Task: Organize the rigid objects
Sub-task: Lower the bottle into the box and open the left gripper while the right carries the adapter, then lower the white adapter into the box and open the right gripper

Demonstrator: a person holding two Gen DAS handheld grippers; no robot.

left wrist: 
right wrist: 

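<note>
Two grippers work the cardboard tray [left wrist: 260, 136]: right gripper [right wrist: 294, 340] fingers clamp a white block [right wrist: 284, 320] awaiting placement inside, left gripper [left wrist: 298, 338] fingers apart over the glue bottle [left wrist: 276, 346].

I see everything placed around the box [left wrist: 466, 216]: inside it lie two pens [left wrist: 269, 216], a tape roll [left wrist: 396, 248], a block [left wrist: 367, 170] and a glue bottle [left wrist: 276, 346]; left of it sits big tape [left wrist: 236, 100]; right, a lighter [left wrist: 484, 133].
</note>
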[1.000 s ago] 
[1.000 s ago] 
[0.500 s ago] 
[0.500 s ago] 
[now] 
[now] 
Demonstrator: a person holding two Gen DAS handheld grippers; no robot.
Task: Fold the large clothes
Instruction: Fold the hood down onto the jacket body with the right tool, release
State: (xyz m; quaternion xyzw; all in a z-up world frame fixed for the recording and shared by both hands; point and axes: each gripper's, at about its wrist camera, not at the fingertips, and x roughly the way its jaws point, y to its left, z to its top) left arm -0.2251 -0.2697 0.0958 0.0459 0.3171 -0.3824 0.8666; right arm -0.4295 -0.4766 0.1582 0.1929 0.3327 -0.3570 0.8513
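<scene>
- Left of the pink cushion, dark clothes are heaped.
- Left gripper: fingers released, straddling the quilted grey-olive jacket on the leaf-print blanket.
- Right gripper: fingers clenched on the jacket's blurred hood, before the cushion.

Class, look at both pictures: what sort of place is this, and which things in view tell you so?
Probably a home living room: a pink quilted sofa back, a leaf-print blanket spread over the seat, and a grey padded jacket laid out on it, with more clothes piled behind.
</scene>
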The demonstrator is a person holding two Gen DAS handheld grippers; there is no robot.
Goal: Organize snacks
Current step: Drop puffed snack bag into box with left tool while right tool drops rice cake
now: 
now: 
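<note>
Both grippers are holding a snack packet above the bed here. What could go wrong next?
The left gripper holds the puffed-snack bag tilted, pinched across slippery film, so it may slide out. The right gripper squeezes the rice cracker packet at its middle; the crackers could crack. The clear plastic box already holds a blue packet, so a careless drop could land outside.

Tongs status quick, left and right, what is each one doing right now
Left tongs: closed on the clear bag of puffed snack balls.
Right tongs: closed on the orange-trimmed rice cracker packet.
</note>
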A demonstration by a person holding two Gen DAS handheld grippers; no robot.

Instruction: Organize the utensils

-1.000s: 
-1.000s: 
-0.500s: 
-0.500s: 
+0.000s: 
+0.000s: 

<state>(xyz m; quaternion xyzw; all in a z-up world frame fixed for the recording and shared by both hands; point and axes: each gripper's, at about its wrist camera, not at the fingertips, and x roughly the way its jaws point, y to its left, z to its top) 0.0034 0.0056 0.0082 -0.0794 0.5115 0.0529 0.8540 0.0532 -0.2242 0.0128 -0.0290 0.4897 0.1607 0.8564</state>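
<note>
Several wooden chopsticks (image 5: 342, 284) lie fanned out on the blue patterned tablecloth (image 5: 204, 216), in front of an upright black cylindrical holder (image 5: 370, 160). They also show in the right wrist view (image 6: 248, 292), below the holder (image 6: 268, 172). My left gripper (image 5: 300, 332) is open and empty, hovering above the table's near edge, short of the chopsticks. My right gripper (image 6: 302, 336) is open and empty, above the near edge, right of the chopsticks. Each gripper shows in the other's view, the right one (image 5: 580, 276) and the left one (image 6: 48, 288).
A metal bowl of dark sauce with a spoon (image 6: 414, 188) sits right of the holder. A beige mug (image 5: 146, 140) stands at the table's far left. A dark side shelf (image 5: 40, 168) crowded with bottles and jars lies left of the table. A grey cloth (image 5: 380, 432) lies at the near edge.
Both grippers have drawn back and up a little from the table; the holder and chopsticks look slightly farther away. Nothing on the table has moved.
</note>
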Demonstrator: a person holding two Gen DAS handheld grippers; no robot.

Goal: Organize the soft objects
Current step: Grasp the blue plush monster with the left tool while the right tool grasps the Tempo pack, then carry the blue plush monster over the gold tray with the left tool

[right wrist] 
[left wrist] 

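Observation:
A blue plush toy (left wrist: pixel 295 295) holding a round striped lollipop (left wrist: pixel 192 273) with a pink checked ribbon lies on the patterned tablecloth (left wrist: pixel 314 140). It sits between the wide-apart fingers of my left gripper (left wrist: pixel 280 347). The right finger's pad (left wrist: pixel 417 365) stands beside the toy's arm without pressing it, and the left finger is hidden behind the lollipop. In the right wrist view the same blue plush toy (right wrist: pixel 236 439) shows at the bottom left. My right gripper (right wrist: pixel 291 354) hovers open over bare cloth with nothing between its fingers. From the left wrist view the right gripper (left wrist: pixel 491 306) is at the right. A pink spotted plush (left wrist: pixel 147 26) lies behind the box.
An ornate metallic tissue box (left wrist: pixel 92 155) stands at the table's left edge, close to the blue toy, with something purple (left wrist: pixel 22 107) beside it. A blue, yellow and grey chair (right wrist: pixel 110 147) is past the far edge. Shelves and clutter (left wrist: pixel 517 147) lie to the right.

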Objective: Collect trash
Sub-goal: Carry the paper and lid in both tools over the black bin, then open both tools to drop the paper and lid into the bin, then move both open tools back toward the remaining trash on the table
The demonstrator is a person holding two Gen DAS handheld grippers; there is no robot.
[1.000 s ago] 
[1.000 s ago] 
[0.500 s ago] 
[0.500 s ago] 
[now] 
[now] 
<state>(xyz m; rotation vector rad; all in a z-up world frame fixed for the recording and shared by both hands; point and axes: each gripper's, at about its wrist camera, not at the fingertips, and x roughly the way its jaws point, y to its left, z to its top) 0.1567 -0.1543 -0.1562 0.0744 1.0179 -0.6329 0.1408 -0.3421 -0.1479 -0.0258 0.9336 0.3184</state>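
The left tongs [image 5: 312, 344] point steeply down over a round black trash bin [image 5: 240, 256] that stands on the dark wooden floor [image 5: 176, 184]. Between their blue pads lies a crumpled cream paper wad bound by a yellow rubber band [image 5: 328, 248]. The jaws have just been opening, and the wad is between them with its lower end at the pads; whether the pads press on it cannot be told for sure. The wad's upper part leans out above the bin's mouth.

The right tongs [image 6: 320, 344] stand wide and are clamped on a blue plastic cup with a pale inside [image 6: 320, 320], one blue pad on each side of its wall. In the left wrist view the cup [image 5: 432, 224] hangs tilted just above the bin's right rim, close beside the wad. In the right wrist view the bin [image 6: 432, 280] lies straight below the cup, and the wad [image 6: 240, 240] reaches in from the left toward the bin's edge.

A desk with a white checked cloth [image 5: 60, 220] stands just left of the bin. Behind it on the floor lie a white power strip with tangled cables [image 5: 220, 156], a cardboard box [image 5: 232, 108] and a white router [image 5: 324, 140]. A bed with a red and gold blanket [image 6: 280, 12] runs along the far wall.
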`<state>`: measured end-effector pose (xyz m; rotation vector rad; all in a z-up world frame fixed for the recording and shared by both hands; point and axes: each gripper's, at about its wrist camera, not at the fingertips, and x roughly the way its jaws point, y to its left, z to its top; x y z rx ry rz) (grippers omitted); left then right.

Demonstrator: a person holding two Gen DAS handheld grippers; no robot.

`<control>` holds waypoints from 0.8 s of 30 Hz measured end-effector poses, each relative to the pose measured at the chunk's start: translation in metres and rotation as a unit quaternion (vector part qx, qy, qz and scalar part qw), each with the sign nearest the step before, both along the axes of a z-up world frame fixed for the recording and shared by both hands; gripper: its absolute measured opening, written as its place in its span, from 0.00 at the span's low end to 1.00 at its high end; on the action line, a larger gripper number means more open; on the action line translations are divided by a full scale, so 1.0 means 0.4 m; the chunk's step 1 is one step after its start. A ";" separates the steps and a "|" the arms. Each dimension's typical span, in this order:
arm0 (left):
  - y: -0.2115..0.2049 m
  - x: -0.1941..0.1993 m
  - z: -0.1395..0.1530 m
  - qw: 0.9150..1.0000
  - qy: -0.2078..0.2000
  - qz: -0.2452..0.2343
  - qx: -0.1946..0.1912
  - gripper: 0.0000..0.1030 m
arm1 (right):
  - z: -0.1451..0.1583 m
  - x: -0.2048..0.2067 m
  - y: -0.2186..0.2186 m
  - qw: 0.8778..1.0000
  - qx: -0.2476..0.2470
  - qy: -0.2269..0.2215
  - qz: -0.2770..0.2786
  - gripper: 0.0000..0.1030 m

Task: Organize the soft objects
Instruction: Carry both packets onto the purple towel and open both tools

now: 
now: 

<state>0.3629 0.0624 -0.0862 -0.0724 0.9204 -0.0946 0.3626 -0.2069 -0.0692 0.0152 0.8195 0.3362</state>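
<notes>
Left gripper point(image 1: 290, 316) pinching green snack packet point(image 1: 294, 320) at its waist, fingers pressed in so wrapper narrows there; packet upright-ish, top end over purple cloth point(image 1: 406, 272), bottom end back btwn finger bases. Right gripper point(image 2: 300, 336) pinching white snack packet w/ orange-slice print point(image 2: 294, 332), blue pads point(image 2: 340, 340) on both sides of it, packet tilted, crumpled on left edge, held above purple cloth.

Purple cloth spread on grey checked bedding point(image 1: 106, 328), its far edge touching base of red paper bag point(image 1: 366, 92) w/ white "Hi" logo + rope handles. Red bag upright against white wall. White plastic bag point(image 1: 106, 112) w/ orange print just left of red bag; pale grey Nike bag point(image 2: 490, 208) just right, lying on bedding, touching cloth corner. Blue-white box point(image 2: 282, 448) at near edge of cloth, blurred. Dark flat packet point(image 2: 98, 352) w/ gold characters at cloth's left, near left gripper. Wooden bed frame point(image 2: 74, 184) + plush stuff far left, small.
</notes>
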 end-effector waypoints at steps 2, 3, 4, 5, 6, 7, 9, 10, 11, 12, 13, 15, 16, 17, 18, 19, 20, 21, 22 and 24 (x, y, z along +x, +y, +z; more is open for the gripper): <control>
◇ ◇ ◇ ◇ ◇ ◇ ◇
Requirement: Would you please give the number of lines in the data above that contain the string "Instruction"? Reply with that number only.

Response: 3